Dataset extract —

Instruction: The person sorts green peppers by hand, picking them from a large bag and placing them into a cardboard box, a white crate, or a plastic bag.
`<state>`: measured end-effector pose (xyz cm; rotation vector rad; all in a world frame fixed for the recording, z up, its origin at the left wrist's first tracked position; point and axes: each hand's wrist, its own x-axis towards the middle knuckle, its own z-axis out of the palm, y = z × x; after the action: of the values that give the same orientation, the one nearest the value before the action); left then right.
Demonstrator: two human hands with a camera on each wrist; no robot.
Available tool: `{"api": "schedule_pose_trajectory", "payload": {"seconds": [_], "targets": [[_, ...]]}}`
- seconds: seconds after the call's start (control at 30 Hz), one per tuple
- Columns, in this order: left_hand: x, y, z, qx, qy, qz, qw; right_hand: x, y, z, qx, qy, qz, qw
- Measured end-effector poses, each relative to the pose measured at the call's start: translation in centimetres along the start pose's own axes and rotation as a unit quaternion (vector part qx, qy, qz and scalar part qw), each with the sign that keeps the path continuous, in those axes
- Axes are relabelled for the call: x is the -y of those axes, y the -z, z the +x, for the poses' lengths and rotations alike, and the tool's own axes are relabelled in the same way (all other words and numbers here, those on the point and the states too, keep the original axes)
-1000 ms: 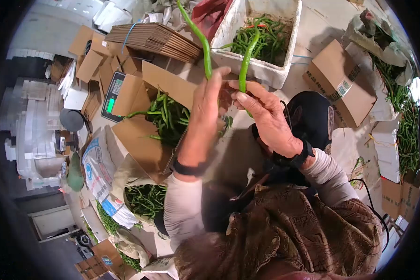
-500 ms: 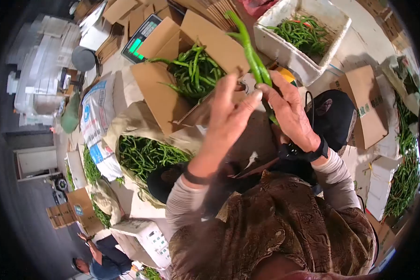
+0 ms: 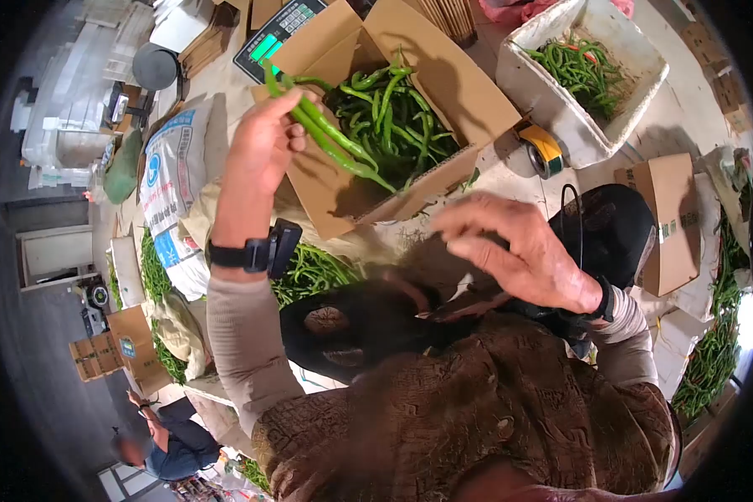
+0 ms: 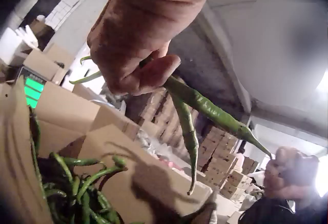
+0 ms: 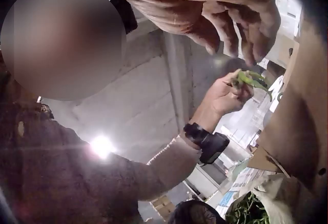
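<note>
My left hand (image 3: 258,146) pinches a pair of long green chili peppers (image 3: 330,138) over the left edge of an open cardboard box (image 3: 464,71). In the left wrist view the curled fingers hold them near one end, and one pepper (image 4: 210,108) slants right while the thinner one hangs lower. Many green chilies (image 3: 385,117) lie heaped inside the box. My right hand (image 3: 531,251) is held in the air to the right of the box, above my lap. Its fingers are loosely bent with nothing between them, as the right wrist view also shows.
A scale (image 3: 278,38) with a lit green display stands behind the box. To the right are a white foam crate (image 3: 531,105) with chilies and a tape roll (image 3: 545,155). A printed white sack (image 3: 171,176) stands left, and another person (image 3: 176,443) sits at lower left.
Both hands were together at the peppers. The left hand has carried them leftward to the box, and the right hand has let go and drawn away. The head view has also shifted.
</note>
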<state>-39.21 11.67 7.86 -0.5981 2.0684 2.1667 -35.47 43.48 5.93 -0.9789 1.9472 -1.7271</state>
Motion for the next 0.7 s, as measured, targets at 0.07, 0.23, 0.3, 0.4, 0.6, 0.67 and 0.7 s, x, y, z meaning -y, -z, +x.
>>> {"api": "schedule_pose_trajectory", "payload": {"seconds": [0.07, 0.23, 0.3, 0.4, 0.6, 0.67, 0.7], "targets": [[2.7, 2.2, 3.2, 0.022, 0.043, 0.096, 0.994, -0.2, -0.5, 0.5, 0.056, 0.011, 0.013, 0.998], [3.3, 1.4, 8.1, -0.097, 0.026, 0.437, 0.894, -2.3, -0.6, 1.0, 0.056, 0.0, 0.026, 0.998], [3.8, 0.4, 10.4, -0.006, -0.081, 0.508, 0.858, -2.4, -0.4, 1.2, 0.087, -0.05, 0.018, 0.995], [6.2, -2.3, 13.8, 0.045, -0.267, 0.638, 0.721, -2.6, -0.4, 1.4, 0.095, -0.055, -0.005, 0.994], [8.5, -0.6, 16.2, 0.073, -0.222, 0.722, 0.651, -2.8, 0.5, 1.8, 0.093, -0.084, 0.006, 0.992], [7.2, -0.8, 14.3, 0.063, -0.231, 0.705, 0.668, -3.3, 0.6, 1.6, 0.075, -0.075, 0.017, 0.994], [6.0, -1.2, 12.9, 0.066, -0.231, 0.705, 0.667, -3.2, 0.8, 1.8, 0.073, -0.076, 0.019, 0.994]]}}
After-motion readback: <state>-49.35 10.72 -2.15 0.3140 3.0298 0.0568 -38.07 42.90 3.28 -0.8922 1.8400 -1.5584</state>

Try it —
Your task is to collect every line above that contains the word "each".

Finished task —
`<state>`: measured end-effector pose (xyz cm; rotation vector rad; all in a world frame fixed for the recording, z up, its origin at the left wrist's first tracked position; point and axes: each hand's wrist, its own x-axis towards the middle knuckle, its own z-axis out of the palm, y = z × x; after the action: of the values that give the same orientation, the one nearest the value before the action); left then right.
Demonstrator: two human hands with a camera on each wrist; no robot.
- Measured end-effector poses, each relative to the pose measured at the call's start: translation in centimetres along the start pose's own axes and rotation as a unit quaternion (vector part qx, qy, qz and scalar part qw), each with the sign that keeps the path continuous, in those axes

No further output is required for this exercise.